En Seine-et-Marne, l’université de Marne la Vallée doit se redéployer vers le quartier du Mont d’Est à Noisy-le-Grand. Pourquoi ne pas imaginer une transformation du «ghetto» qu’est le Palacio d’Abraxas construit par l’architecte catalan Ricardo Bofill en bâtiment universitaire, ce qui le mettrait mieux en valeur? Dans le Val d’Oise, l’université pourrait déménager entièrement dans le centre de la commune de Cergy pour constituer un pôle d’excellence avec l’Essec, l’ENSEA et l’EISTI.

Dans les Hauts-de-Seine, Paris X doit être rapprochée de la Défense, ce qui permettrait de rapprocher deux mondes qui s’ignorent totalement, essentiellement pour des raisons politiques, et d’animer le quartier d’affaires, en diversifiant son public. En Essonne, il serait plus pertinent d’implanter les nouveaux équipements d’enseignement supérieur à Massy, qui dispose de place à proximité de la gare TGV dans le quartier Atlantis en cours de construction, que de développer des transports coûteux pour desservir le plateau de Saclay, où ne se développera jamais un pôle de centralité.

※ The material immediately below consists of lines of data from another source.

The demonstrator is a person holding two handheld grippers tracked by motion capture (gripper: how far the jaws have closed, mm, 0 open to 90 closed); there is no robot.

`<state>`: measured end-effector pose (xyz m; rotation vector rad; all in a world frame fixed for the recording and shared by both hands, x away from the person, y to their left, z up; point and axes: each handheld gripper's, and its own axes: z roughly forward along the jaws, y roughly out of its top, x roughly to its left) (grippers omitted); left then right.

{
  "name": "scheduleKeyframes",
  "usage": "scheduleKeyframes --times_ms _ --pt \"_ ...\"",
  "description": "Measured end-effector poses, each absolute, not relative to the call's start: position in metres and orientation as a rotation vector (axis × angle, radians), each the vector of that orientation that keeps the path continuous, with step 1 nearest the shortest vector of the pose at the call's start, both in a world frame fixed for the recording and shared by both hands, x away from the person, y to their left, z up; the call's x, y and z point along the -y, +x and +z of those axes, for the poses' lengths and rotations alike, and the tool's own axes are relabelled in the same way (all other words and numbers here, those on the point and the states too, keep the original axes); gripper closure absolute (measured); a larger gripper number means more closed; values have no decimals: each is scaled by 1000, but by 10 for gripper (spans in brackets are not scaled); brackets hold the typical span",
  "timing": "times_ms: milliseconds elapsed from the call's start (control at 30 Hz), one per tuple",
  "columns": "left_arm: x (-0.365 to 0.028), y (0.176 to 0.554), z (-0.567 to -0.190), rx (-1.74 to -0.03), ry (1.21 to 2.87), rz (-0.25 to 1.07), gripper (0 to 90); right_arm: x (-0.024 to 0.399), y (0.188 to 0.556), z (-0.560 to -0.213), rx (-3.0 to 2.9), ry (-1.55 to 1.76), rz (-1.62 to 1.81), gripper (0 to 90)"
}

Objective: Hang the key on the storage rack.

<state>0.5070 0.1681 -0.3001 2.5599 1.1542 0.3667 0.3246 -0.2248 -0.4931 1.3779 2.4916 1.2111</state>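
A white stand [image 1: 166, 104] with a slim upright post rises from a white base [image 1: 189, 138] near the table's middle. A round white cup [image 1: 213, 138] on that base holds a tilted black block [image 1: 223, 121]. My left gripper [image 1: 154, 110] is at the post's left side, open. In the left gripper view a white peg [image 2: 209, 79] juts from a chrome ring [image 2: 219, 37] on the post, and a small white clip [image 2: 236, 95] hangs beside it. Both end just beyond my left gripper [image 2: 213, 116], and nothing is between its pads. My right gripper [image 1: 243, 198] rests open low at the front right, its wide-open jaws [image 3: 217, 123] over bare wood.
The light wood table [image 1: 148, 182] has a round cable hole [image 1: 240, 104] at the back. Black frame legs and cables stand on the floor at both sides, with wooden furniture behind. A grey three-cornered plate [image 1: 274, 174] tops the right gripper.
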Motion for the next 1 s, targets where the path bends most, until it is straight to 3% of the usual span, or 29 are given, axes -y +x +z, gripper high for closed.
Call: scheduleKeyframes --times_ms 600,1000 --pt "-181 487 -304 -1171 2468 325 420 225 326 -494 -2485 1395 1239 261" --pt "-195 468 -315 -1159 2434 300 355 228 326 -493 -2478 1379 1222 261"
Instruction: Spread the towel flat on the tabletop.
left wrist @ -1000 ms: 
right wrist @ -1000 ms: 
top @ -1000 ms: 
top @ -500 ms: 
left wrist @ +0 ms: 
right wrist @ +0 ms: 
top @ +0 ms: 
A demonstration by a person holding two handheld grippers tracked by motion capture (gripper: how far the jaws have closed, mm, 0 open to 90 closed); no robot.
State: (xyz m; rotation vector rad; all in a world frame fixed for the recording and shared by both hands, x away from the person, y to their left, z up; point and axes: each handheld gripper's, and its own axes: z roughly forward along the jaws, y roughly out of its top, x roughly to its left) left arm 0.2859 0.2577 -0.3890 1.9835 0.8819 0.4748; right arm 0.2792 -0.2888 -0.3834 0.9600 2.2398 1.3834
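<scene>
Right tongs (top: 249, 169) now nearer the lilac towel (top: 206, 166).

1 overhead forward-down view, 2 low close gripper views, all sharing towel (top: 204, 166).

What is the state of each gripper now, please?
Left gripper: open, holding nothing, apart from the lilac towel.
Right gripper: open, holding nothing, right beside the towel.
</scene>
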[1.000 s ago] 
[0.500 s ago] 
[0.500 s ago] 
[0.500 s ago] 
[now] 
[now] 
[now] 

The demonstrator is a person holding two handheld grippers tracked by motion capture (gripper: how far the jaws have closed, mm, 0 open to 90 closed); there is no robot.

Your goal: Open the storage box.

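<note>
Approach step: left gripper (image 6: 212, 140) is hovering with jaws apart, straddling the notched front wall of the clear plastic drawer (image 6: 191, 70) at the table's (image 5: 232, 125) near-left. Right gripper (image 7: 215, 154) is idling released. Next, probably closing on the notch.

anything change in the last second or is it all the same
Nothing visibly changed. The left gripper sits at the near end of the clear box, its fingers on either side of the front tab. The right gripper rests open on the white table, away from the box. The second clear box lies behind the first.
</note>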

La politique de relocalisation des universités franciliennes proposée s’inscrirait dans un projet plus global de constitution de vraies centralités périphériques plurifonctionnelles dans la métropole parisienne, avec une réflexion sur les autres éléments à mettre en place à proximité pour créer de l’urbanité, processus qui prend du temps. C’est seulement à ce prix que nous arriverons à rendre la banlieue et ses universités plus attractives.